Example use of the ididvar package

In this document, I build a few graphs to illustrate the usefulness of the ididvar package.

Background on identifying variation weights

The goal of this document is to introduce identifying variation weights and to illustrate what can be done and learned thanks to the ididvar package. I developed this package to provide tools to easily identify the identifying variation in a regression.

In a nutshell, the confounding-exaggeration trade-off being driven by the variation actually used for identification. Now, in a regression, all observations and groups of observations do not contribute equally to the estimation: groups with a large variance in their treatment status contribute more. In econometrics we are often interested in the estimate of one or a few parameters only and not of the whole parameter vector. I therefore propose to compute the leverage of each observation but after having partialled out the controls. This yields weights that I call identifying variation weights. These weights are equivalent—up to a normalization to one—to the multiple regression weights introduced in Aronow and Samii (2016) and previously discussed in Angrist and Pischke (2009). The weight \(\omega_{i}\) of individual \(i\) is the squared difference between its treatment status \(T_{i}\) and the value of this treatment status as predicted by the other covariates \(X\): \(\omega_{i} = (T_{i} - \mathbb{E}[T_{i} | X_{i}])^{2}\).
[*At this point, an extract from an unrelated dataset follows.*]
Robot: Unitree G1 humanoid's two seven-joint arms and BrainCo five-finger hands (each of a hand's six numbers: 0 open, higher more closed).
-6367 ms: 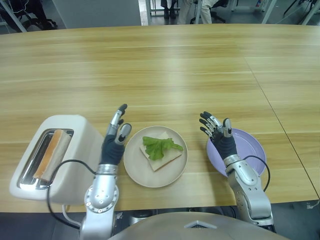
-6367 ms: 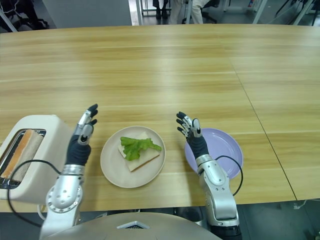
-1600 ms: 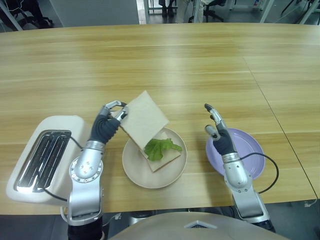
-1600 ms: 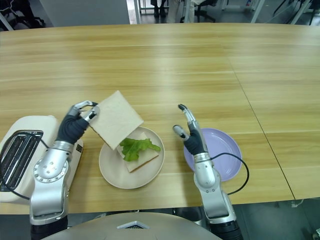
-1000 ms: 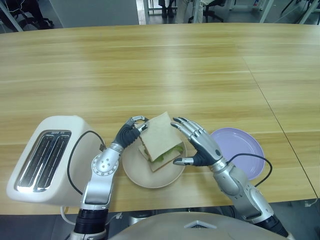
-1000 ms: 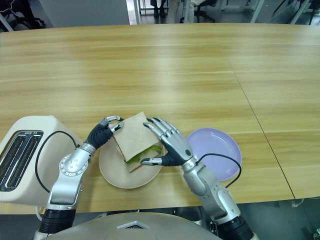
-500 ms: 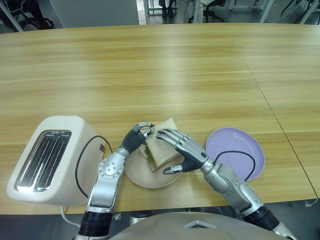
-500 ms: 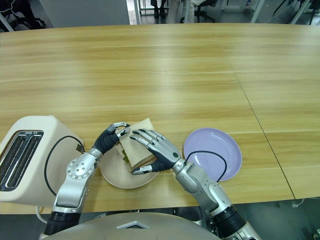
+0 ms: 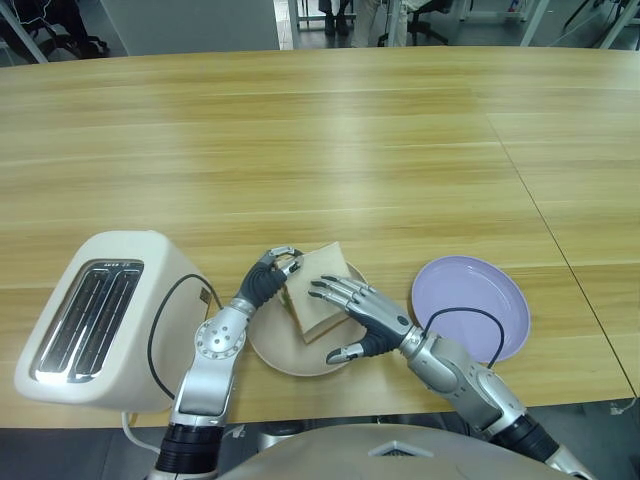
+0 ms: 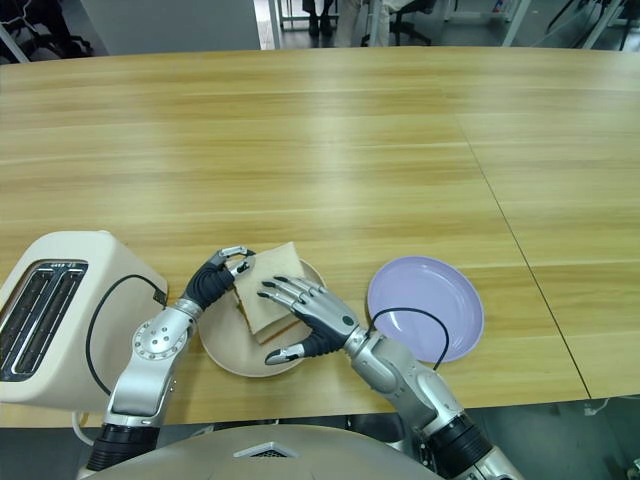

In the present document, I run an analysis to illustrate how these weights ca be helpful and what can be learned thanks to the ididvar package. More information on the capabilities of the package is available on its website.

Setting

Let’s consider a simple and naive regression, for illustration purposes: using a 5-years-country level dataset (the gapminder dataset but limited to Europe and Africa for ease of exposure) to study the within-country relationship between GDP per capita and life expectancy (thus comparing years within a given country). We thus consider the following model for country \(c\) in time period \(t\):

\[log(PerCapitaGDP_{ct}) = \alpha_c + \beta LifeExp_{ct} + u_{ct}\] We also add a decade variable and ISO codes from the gapminder::country_codes dataset that as we are going to use those later.

gapminder_sample <- gapminder |> 
  mutate(
    l_gdpPercap = log(gdpPercap),
    decade = year %/% 10 * 10
  ) |> 
  filter(continent %in% c("Africa", "Europe")) |>
  left_join(country_codes, by = join_by(country))

reg_ex <- feols(
  data = gapminder_sample, 
  lifeExp ~ l_gdpPercap | country, 
  cluster = "country"
)

Distribution of weights

We can first visualize the distribution of weights by plotting their Lorenz curve:

idid_viz_cumul(reg_ex, "l_gdpPercap", color = col_coty)

The distribution is relatively heterogeneous, some observations contributing more than others. As underlined in the subtitle, less than 25% of observations account for 80 of the weights.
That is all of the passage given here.